Mental Health’s Impact on Students’ Academic Attainment

By Clare Kennedy


Photo by Andrea Piacquadio


Mental health is a powerful determinant of academic retention and achievement. Behaviors and conditions consequential of mental health disorders can act as internal barriers that deplete and fatigue a student of their ability to devote the degree of labor necessary for educational success. Mental health disorders decrease the potential for those struggling to access an equitable educational experience and find success within it.


Poor mental health can limit a student’s academic potential in two primary ways: decreased academic retention and achievement scores, and increased risk of leaving or forced removal from school.


College students identified stress, anxiety, sleep disorders, and depression as the most prominent mental health issues that negatively impacted their academic performance. Mental health struggles can deteriorate a student's energy level, concentration, motivation, dependability, mental ability, and optimism. Such emotional and mental fatigue can severely diminish a student’s capacity to dedicate the time and energy necessary for academic success; thus, resulting in decreased academic retention and performance.


One study found that over a third of all students at one university screened for possible Major Depressive Disorder, affirming that one-third of students may be experiencing depression at any given time. The research showed that students with depression had lower GPAs and were less satisfied with their studies than their non-depressed peers. However, if a student began seeking treatment for their depression, they began achieving greater academic success, confirming the causal relationship between depression and decreased academic performance. Additionally, the study showed that depression often debilitates students from seeking academic assistance and engaging with their studies.


Not only do mental health struggles inhibit academic performance, but they can also serve as a prohibitor to accessing school at all. For students struggling with mental health, the probability that they will be absent, suspended, expelled, or drop out substantially increases. Depleted energy, concentration, mental ability, and motivation make school a much more taxing and daunting experience, especially when compounded with detrimental external factors such as homelessness, violence, and poverty. Researchers found that older students with depression are twice as likely to be absent or drop out of school than their non-depressed peers. Another study found that 4.29 million people would have graduated from college had they not faced mental health disorders during their time in school.

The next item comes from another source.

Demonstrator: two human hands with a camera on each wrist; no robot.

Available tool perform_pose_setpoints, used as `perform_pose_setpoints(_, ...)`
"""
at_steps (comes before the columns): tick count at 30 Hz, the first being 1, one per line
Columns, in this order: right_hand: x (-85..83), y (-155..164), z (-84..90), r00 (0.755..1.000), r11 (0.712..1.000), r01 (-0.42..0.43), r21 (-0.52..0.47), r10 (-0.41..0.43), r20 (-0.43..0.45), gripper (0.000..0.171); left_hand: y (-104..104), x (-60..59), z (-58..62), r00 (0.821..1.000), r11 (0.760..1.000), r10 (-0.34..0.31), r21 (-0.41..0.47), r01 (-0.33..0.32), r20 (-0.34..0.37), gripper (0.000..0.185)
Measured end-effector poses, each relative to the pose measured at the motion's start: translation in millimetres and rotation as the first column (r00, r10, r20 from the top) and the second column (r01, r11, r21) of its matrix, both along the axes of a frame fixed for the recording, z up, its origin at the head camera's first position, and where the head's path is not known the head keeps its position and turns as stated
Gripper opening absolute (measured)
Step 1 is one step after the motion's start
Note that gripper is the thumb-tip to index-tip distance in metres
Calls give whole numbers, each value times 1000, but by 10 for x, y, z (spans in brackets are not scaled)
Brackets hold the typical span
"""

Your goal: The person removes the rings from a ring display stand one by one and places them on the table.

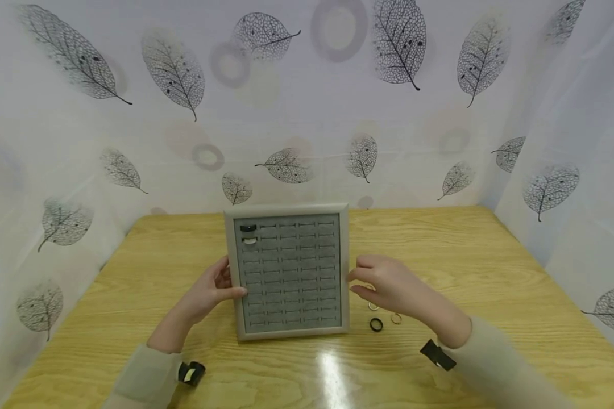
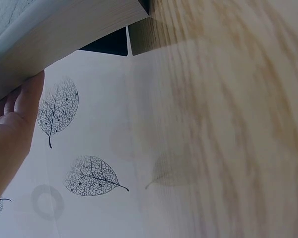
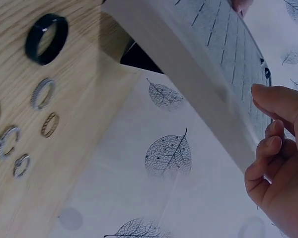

Furthermore, mental health issues may lead one to be chronically absent, have emotional outbursts, or cause classroom disruptions, which are all grounds used by schools to discipline, suspend, and expel students. Researchers found that one in five students with a social, emotional, or mental health difficulty received at least one fixed period exclusion from school.


Targeted by racial biases and zero-tolerance policies, black students and students of color are disciplined, suspended, and expelled at much higher rates than white students are for behaviors caused by mental health disorders. Black students are more likely to be identified as “problematic” and disciplined than white students are for the same offense. In fact, research shows that black girls are six times more likely to be disciplined than white girls, and black boys are three times more likely to be disciplined than white boys. Because mental health issues can produce behaviors that are often subject to disciplinary action and black students are targeted for disciplinary action at disproportionate rates, mental health disorders increase the risk for black students to be prohibited from obtaining an education. Thus, the failure to adequately address student mental health issues, when operating alongside racially discriminatory disciplinary policies, aids in the facilitation of the school-to-prison pipeline in the United States.


There are many ways we can support students who struggle with mental health to improve educational access and attainment. Two potential methods would be to ensure that schools have an adequate number of counselors for their students and that children of all socio-economic backgrounds have affordable access to therapists, psychiatrists, and psychologists. Currently, some states are beginning to enact legislation that designates mental health as a qualification for excused school absences. These laws may help increase academic attainment by giving students time to decompress and care for themselves, which reduces stress; however, this is only the beginning of a long journey to educational equity. The United States educational system has to make substantial improvements in order to adequately insulate students from potential negative academic implications of behaviors and conditions caused by mental health disorders. Mental health must no longer be a reason students cannot experience their education to its most fruitful and impactful extent.